Microsoft continues to accelerate its “AI-First” strategy. This became more than clear when you look at the presentations and announcements of the last Ignite conference. For developers, the company today launched three major new tools: the Azure Machine Learning Experimenting Service, the Azure Machine Learning Workbench, and the Azure Machine Learning Model Management Service. We want to take a quick look at the new Machine Learning Tools from Microsoft.
Azure Machine Learning Experimentation Service
The experimenting service is designed to help developers train and use machine learning tests quickly.

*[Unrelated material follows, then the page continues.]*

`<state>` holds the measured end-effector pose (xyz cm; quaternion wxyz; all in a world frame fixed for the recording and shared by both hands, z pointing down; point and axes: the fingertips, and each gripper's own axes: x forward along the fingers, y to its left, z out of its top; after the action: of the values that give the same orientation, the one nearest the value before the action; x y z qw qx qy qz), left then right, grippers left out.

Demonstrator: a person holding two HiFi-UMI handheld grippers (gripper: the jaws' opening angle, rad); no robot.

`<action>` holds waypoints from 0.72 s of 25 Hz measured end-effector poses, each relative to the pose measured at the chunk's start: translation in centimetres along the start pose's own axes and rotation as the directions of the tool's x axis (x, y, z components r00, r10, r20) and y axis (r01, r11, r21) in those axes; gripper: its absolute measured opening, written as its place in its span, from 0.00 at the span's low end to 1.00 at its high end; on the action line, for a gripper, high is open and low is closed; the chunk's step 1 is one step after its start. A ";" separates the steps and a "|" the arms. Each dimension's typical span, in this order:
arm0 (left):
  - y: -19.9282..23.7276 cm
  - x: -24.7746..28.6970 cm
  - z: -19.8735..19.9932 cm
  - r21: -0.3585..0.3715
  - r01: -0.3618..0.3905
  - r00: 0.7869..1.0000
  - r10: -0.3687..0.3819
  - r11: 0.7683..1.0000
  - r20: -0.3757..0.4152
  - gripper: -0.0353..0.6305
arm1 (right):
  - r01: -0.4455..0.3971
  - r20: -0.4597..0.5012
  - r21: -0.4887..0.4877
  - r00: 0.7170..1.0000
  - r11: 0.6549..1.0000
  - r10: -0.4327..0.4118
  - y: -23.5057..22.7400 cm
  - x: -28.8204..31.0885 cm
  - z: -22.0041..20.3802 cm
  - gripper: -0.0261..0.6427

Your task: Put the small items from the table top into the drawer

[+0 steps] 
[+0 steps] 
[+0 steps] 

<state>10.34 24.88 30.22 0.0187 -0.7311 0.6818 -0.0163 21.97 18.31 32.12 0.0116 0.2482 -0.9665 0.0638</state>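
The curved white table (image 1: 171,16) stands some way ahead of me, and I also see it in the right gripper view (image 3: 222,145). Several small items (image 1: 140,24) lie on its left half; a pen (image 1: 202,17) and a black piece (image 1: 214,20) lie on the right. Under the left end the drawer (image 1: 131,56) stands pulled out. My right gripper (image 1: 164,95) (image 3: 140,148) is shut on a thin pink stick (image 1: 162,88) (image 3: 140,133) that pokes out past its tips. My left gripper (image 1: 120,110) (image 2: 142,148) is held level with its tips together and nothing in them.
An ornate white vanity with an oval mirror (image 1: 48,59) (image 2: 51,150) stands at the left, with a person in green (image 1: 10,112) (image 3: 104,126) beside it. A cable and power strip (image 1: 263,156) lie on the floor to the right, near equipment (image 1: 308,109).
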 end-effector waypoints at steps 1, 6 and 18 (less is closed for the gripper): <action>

The service supports all common open source frameworks such as PyTorch, Caffe2, TensorFlow, Cahiner, and Microsoft’s own CNTK, and can be scaled from one local machine to hundreds of GPUs in the cloud (thanks to the use of Docker Containers and the Azure Batch AI training service). The tools also support Apache Spark on Azure HDInsight clusters. The service supports all models, configurations, and data (with git repositories) to give developers full versioning for their experiments.
Azure Machine Learning Workbench
The Machine Learning Workbench is a desktop client for Windows and Mac (in this new world, Mac apps from Microsoft are really no big deal anymore). According to Microsoft, the workbench of the “Control Panel” is to cover the entire development lifecycle. It has integrations with Jupyter notebooks and IDEs such as Visual Studio Code and PyCharm. It also allows developers to build models in Python, PySpak and Scala.
Azure Machine Learning Model Management Service
Like the Experiment Service, the new Model Management Service uses docker containers to help developers and data scientists to make their models accessible and manageable wherever a docker can run (including Microsoft’s own Azure container service in Kubernetes ).
The most important takeaway from these announcements is that Microsoft will continue to expand its toolbox for developers who want to build machine-based applications for both their internal and external customers. What is particularly pleasing is that these tools support a variety of non-Microsoft frameworks.
In addition, Microsoft has also released a new set of tools for developers that use the Visual Studio Code IDE to build models with CNTK, TensorFlow, Theano, Keras, and Caffe2. For non-developers, Microsoft also has something ready. Azure-based machine learning models for Excel users, who are now able to call the functions of the in-house Data Scientist directly from Excel.